- _Assignment_:
In the material below, find the line with "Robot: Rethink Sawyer" and the line with "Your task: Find", then output those two lines and every line between them, exactly.

- _Supplied information_:
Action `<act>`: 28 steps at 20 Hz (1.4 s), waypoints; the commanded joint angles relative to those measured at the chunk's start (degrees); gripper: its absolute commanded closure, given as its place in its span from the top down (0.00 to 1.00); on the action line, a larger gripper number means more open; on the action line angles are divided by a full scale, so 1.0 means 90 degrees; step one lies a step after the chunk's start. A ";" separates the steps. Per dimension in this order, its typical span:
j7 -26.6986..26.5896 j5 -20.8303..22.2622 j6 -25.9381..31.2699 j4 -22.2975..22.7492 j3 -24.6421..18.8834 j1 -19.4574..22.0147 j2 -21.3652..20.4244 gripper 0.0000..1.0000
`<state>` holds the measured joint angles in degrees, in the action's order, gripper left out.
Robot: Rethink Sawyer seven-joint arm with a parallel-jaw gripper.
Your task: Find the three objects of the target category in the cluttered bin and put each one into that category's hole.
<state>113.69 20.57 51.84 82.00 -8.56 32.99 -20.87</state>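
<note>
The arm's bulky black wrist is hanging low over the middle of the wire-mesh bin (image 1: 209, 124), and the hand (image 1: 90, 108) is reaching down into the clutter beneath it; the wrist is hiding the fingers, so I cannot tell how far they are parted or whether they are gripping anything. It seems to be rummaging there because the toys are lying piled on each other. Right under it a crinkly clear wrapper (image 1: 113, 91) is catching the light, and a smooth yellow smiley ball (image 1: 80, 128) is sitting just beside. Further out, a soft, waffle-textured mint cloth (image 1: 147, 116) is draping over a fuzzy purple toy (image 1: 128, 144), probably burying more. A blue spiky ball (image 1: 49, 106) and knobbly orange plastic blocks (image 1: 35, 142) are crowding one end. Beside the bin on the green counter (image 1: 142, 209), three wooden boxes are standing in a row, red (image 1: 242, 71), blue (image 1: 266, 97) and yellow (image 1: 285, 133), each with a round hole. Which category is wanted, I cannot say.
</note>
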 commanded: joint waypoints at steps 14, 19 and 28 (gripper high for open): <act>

- _Exercise response_:
Robot: Rethink Sawyer seven-joint arm with a parallel-jaw gripper.
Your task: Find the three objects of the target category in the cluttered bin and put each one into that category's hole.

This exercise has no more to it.